Robert Trail DD (1720-1775) was an 18th-century Scottish minister who served as professor of both Oriental languages and divinity at Glasgow University and as Moderator of the General Assembly of the Church of Scotland in 1762.

==Life==
Trail was born in the small village of Benholme in Kincardineshire in 1720, the second son of Rev William Trail, the parish minister.

He studied at Edinburgh University and was licensed by the Presbytery of Brechin to preach as a minister of the Church of Scotland in August 1744.

In April 1745, Trail was presented by the Crown to the congregation of Kettins. In January 1746 he was formally ordained, taking place at Meigle due to a mob assembling at Kettins. In December 1753 he translated from Kettins to St Mary's Church in Banff (Banff Parish Church).

In 1760 St Andrews University awarded him a Doctor of Divinity.

In October 1761, Trail joined Glasgow University as Professor of Oriental Languages.

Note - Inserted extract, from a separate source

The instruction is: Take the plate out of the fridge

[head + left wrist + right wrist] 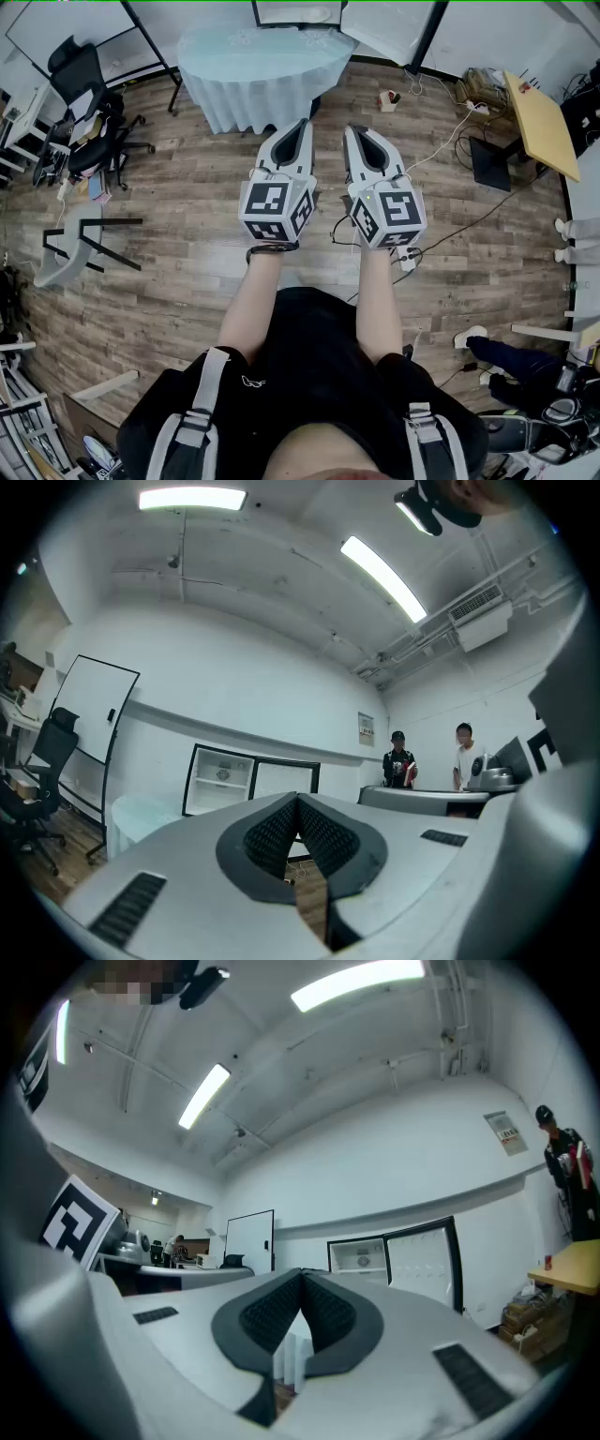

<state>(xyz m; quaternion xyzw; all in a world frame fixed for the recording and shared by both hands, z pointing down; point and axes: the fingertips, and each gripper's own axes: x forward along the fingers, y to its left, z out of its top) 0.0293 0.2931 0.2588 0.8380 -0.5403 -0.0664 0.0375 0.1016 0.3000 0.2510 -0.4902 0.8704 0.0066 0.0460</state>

On the promotion of William Leechman to Principal, a few weeks later, Trail was asked to fill his place as Professor of Divinity.

In 1762, Trail succeeded the John Hyndman as Moderator of the General Assembly of the Church of Scotland the highest position in the Scottish Church. He was succeeded in turn by William Robertson.

Trail died in Glasgow on 17 October 1775. His position at Glasgow University was filled by Rev Dr James Baillie.

==Family==

In November 1747 he married Christian Thomson daughter of Rev Thomas Thomson of Auchtermuchty. No children are recorded.